■ **What to work on**:
From the records below, transcribe only the lines running from the one with "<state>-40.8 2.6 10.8" through the one with "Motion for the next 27". Keep both of those end lines.

Task inputs START

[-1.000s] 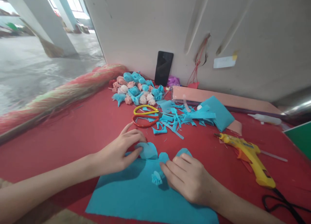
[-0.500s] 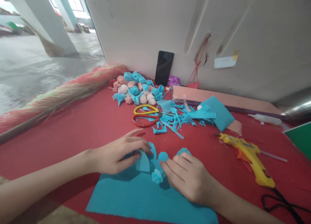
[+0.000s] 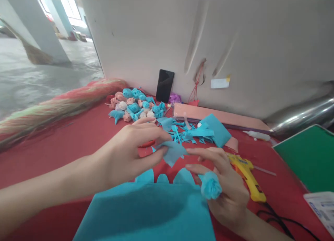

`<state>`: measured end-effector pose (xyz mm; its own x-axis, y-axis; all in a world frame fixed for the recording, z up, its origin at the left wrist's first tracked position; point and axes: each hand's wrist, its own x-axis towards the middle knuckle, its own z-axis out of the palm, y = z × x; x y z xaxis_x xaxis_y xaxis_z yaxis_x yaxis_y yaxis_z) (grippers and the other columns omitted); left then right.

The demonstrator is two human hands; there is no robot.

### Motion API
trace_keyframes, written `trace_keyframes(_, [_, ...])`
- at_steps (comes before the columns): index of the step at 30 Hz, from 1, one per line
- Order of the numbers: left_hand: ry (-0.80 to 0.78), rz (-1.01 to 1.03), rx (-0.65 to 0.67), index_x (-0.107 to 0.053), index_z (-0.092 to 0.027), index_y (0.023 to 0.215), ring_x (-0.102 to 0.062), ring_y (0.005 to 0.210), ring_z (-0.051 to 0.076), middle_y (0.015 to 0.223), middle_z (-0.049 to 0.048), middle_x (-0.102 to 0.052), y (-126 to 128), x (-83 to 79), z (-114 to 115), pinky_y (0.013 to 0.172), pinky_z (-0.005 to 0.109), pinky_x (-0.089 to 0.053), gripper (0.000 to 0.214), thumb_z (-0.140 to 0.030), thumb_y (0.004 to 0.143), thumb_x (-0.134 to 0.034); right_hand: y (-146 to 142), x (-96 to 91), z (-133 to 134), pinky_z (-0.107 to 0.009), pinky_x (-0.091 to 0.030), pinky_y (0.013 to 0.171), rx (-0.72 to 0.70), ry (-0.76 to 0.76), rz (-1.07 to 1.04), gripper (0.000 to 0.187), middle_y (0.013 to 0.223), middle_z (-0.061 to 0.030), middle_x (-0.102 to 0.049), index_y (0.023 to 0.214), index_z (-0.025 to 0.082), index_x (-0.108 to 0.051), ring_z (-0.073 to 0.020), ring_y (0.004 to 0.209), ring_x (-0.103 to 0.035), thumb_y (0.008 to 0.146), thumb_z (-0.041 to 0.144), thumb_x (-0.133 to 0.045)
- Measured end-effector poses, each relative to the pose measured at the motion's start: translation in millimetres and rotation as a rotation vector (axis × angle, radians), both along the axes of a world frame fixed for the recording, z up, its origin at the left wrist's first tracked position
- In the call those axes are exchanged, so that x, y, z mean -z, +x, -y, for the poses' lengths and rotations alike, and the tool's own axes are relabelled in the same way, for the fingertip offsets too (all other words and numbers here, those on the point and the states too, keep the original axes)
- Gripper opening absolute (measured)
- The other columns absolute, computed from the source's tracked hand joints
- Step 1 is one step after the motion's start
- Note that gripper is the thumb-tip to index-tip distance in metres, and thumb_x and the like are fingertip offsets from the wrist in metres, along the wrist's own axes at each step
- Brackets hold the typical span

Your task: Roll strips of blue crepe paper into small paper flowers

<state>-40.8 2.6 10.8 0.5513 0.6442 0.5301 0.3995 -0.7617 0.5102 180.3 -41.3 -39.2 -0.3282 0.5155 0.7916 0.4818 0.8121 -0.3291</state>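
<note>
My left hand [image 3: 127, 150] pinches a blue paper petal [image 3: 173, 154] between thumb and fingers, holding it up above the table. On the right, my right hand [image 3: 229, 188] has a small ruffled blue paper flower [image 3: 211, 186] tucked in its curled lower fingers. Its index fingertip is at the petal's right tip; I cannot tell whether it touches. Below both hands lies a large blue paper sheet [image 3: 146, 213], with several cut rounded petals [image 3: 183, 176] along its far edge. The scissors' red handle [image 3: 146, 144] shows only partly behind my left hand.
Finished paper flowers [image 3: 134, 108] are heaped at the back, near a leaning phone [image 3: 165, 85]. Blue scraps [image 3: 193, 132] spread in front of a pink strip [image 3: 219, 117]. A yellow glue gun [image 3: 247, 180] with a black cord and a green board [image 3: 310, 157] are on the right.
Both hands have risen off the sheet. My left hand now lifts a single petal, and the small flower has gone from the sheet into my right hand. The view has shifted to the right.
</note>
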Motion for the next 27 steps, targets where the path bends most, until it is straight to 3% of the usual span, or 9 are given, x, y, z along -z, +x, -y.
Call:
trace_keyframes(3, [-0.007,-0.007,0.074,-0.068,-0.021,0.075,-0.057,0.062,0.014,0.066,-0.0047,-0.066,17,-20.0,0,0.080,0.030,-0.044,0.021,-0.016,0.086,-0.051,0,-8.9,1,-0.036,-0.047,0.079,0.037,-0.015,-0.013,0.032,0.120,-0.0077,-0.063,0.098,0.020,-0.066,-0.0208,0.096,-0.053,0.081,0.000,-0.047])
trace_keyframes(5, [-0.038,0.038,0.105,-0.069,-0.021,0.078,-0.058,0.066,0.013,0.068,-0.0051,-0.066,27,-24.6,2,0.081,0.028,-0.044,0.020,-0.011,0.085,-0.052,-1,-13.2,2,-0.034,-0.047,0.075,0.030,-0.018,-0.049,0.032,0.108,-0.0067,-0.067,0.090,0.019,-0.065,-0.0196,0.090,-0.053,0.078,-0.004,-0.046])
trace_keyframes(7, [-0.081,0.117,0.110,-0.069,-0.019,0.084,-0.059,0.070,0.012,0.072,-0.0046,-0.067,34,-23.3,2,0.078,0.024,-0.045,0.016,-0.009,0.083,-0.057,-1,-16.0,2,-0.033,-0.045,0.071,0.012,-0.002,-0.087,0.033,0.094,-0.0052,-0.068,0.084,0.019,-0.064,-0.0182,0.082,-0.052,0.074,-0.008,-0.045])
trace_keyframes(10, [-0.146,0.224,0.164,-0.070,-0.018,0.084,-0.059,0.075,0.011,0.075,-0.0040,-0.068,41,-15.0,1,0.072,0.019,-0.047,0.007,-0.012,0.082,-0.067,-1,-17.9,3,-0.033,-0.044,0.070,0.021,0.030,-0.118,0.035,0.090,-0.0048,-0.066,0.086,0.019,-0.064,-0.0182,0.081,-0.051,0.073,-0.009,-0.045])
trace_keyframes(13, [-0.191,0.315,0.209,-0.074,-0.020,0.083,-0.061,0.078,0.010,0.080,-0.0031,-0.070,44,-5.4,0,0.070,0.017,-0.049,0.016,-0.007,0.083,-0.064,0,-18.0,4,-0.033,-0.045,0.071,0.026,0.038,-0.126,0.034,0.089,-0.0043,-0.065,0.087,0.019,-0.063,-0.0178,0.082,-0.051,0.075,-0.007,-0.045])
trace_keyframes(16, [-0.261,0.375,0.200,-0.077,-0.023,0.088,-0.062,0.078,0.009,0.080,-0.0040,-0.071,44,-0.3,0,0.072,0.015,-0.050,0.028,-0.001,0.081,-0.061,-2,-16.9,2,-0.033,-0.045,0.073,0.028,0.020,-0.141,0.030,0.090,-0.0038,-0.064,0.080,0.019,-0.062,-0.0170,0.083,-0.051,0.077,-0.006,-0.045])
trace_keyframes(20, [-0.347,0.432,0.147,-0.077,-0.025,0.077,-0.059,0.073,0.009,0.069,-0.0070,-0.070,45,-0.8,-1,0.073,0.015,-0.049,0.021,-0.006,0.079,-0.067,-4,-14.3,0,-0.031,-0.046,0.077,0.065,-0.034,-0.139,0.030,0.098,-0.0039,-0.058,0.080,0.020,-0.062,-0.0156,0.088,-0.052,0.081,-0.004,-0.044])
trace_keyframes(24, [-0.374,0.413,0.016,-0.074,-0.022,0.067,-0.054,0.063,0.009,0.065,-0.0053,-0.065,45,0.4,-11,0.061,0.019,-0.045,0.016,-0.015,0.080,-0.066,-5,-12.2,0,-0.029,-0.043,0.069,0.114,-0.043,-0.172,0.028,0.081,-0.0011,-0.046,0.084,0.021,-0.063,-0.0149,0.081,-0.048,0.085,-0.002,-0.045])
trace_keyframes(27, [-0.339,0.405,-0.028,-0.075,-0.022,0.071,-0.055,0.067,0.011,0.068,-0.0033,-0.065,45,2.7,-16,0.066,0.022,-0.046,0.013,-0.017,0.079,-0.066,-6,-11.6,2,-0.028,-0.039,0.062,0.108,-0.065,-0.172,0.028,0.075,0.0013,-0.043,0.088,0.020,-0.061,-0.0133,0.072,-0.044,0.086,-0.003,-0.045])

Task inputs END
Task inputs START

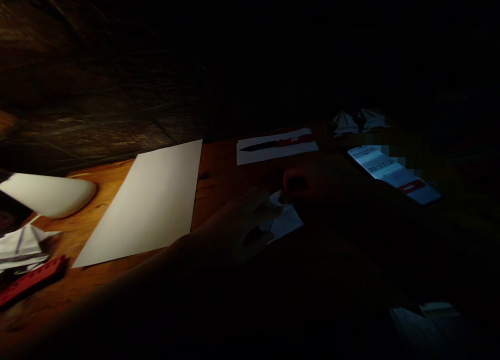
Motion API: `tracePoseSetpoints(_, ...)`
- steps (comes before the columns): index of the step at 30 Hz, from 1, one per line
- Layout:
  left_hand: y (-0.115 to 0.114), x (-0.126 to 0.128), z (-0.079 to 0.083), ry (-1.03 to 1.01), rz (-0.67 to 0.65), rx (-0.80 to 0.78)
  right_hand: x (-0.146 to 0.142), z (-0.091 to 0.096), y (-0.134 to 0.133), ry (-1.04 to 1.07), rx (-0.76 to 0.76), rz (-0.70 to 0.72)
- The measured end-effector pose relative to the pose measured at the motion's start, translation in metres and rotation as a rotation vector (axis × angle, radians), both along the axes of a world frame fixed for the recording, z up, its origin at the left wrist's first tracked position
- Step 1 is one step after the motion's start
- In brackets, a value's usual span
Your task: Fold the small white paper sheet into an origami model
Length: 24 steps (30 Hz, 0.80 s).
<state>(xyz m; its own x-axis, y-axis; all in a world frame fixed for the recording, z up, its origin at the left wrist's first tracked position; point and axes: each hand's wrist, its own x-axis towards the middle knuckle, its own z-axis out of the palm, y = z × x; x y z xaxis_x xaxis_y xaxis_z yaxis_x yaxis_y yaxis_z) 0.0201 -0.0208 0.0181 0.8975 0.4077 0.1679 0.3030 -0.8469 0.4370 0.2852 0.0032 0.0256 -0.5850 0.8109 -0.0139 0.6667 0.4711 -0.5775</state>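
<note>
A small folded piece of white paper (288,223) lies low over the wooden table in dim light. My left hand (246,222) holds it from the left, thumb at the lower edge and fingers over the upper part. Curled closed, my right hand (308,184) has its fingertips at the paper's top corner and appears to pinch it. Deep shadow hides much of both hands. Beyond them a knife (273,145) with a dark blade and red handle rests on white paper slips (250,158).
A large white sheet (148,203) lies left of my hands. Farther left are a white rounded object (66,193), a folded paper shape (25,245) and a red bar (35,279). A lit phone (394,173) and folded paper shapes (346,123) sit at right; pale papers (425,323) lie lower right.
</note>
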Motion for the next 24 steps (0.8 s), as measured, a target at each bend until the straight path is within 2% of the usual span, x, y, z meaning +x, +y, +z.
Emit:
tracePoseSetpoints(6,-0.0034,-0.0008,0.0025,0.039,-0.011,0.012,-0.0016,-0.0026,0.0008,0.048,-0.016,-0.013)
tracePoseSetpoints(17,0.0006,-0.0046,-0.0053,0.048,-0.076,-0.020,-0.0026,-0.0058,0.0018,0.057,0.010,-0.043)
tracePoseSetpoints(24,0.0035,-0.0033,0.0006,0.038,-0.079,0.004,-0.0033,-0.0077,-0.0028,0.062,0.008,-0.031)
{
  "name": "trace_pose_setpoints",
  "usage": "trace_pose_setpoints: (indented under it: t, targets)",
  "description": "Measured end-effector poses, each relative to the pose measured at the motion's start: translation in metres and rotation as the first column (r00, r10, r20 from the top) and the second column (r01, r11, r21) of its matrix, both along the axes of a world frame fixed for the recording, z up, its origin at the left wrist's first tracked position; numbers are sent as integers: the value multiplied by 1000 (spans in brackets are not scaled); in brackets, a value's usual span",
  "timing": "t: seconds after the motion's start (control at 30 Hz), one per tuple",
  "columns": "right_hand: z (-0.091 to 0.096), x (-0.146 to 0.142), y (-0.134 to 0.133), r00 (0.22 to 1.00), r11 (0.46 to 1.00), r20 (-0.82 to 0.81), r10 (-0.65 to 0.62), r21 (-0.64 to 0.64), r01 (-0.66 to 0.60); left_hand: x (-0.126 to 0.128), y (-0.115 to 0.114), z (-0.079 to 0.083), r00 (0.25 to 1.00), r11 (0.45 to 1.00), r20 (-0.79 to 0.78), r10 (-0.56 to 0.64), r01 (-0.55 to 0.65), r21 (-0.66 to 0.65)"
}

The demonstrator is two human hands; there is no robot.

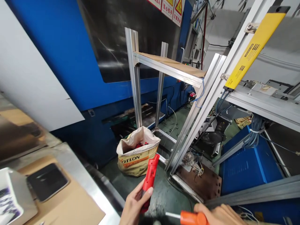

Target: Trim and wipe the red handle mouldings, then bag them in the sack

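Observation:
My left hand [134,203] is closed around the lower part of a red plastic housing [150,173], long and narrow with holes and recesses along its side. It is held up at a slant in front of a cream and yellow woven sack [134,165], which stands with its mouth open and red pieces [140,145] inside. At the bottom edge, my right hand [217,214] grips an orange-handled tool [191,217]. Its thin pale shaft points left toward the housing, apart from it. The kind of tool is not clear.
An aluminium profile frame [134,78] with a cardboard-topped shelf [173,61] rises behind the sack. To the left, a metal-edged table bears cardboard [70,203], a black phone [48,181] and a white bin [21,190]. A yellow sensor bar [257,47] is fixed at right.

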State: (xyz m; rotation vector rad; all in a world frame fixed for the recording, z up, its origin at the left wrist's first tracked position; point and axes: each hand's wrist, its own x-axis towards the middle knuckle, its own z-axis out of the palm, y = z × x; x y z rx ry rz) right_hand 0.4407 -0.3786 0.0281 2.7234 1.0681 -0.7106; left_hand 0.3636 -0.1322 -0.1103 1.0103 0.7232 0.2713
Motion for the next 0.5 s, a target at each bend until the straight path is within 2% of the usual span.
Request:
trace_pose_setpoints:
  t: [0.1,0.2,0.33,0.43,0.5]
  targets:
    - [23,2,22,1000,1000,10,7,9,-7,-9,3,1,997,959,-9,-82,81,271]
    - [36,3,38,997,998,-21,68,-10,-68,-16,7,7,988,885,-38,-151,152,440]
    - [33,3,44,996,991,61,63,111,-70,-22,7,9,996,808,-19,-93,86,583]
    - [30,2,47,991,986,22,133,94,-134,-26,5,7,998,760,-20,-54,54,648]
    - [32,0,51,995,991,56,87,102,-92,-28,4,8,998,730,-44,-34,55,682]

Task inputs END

■ **Written solution**:
<state>-40.8 2.6 10.8 0.5513 0.6442 0.5301 0.3995 -0.7617 0.5102 180.3 -41.3 -39.2 -0.3282 0.5155 0.7916 0.4818 0.8121 -0.3291</state>
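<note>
My left hand [image 3: 127, 150] pinches a blue paper petal [image 3: 173, 154] between thumb and fingers, holding it up above the table. On the right, my right hand [image 3: 229, 188] has a small ruffled blue paper flower [image 3: 211, 186] tucked in its curled lower fingers. Its index fingertip is at the petal's right tip; I cannot tell whether it touches. Below both hands lies a large blue paper sheet [image 3: 146, 213], with several cut rounded petals [image 3: 183, 176] along its far edge. The scissors' red handle [image 3: 146, 144] shows only partly behind my left hand.
Finished paper flowers [image 3: 134, 108] are heaped at the back, near a leaning phone [image 3: 165, 85]. Blue scraps [image 3: 193, 132] spread in front of a pink strip [image 3: 219, 117]. A yellow glue gun [image 3: 247, 180] with a black cord and a green board [image 3: 310, 157] are on the right.
Both hands have risen off the sheet. My left hand now lifts a single petal, and the small flower has gone from the sheet into my right hand. The view has shifted to the right.
</note>
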Motion for the next 27 steps, targets where the path bends most, until it is straight to 3% of the usual span, or 9 are given, x, y, z along -z, +x, -y.

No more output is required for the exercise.